On April 30, the California Supreme Court issued a unanimous ruling in Dynamex Operations West, Inc. v. Superior Court of Los Angeles that made it harder for companies to misclassify workers as independent contractors. In California, the test of employment status has been developed through caselaw over several decades. Dynamex built upon the earlier Court-established test in Borello which itself evolved with the standards developed in Martinez and Ayala. The court has steadily adapted the test to capture a true employment relationship as business models, such as the use of staffing agencies and contractors, have changed.
In the final weeks of the legislative session, the Chamber of Commerce and some tech companies are lobbying the legislature to suspend the ruling. The labor movement vehemently opposes any action to undermine this important decision. Such an action by the legislature would be unprecedented and harmful to workers across a variety of industries.
Why is Dynamex important?
Since the 1970s, entire industries have shifted from an employment model to an independent contractor model. Industries like trucking, courier, and construction have all been impacted and the result has been lower wages, increased insecurity for workers, and unfair competition for responsible contractors.
Calling workers independent contractors not only means no minimum wage or overtime, but it means all the risk is shifted from a company to an individual. He or she must purchase and maintain a vehicle, pay for transportation expenses, and purchase their own tools. They are not entitled to a safe workplace or protected from sexual harassment or discrimination. That worker has no access to unemployment when the job ends, no workers compensation if injured on the job, and no right to organize to improve conditions.
Now we see the use of smartphone technology to accelerate this business model throughout what is known as the “gig economy.” Workers are hired and dispatched through apps to do everything from providing homecare to delivering packages, meals and electrical work.
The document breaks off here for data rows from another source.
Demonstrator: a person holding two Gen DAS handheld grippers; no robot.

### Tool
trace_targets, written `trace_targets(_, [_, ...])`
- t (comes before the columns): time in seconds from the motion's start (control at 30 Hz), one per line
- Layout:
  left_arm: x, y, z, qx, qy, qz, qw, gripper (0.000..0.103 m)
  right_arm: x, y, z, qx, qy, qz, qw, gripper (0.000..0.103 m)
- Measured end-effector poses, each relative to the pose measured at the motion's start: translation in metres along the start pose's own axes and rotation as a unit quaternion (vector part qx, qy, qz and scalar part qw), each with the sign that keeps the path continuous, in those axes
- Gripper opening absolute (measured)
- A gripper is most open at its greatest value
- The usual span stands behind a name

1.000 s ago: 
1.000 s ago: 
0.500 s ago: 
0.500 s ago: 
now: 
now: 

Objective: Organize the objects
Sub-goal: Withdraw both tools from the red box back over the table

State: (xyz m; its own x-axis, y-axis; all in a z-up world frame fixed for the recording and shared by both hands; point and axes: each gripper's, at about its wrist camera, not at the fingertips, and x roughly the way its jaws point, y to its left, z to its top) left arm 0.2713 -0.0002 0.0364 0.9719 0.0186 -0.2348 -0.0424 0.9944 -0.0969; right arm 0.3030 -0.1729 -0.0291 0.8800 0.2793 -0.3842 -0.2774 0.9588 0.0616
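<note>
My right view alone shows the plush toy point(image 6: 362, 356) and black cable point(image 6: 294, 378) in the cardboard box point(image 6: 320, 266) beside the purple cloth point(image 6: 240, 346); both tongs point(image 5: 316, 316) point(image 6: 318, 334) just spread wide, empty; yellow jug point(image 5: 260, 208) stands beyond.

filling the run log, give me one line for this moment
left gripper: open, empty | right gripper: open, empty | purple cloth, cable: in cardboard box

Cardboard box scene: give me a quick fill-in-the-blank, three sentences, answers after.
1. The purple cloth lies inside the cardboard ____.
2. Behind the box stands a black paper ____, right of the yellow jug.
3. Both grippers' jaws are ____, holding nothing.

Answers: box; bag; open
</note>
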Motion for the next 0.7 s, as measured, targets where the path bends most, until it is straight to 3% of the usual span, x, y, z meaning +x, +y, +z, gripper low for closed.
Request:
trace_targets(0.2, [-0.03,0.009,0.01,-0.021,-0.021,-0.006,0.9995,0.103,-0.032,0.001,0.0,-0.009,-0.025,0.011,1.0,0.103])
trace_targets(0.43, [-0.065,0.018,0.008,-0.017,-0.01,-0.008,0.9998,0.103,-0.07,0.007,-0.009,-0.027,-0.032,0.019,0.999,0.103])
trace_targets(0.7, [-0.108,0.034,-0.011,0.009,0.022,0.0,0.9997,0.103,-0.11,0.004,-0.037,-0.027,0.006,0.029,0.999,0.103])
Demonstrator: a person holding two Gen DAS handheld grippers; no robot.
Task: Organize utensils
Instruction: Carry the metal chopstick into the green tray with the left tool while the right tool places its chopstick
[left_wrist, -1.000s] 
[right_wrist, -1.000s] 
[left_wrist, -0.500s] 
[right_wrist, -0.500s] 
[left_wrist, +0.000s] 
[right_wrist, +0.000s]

In many cases, these workers are doing the same work as traditional employees but without any of the rights or protections afforded to other workers.
How will Dynamex help?
While the Dynamex test includes many of the same factors as the Borello test, it is simpler and easier to comply with and enforce. It requires employers to prove that workers are properly classified as contractors by showing they are (1) free from employer control, (2) outside the regular scope of the business, and (3) independently established in that trade.
This will address the common practice in many industries of a company forcing an individual to act as an independent business while the company maintains the right to set rates, direct work, and impose discipline. It distinguishes carefully between a trucking company that has no employee drivers (misclassification) and a trucking company that contracts with a mechanic (legitimate contractor).
Because this test is clearer and easier to enforce, it will give millions of misclassified workers the chance to become employees. This will mean fewer workers will be forced to rely on the safety net when they are sick, laid off, or hurt at work. It will also significantly benefit the state. In the Dynamex case itself, the California Division of Labor and Enforcement Standards submitted a brief saying that misclassification costs the state $7 billion annually.
Why is the corporate lobby fighting to suspend Dynamex?
For decades, corporations have relied upon and profited from a business model of misclassification. In many cases, these arrangements were not legal under Borello but the multi-factored test was hard to enforce and easy to manipulate. These companies are understandably reluctant to convert workers to employees and pay the same costs as all other employers. Many of the same companies asking for “relief” from this decision have already been sued by their workers for misclassification that has cheated those workers out of pay.
The ask to legislatively “suspend” a unanimous court decision that has already been in effect for several months simply to protect the corporate bottom line is both unprecedented and inappropriate. These companies knowingly used a business model that has been extensively criticized and litigated for decades simply because it allowed them to cut costs on the back of workers. Most of the benefit they derived will never go to the workers who earned it.
What about industries that are not misclassifying and are using legitimate contractors?
Dynamex won’t impact a company or industry if they use legitimate independent contractors. If they are concerned that it will, that can be easily addressed not by suspending the law but by clarifying who falls outside its scope. That will certainly be addressed through labor-management discussions in 2019. But the fact that a worker is hired through an app should have no bearing on their employment status. That should not be a loophole to evade workers rights.
Why is it essential to preserve the ruling in Dynamex?
The rationale for the ruling in Dynamex is best set forth by Chief Justice Tani Cantil-Sakauye:
“Wage and hour statutes and wage orders were adopted in recognition of the fact that individual workers generally possess less bargaining power than a hiring business and that workers’ fundamental need to earn income for their families’ survival may lead them to accept work for substandard wages or working conditions. The basic objective of wage and hour legislation and wage orders is to ensure that such workers are provided at least the minimal wages and working conditions that are necessary to enable them to obtain a subsistence standard of living and to protect the workers’ health and welfare…
“California’s industry-wide wage orders are also clearly intended for the benefit of those law-abiding businesses that comply with the obligations imposed by the wage orders, ensuring that such responsible companies are not hurt by unfair competition from competitor businesses that utilize substandard employment practices.
“Finally, the minimum employment standards imposed by wage orders are also for the benefit of the public at large, because if the wage orders’ obligations are not fulfilled the public will often be left to assume responsibility for the ill effects to workers and their families resulting from substandard wages or unhealthy and unsafe working conditions.”
To protect workers who lack bargaining power in this unfair economy, to protect responsible businesses that follow the law, to protect taxpayers and the public good, we must preserve Dynamex as the law of the land in California.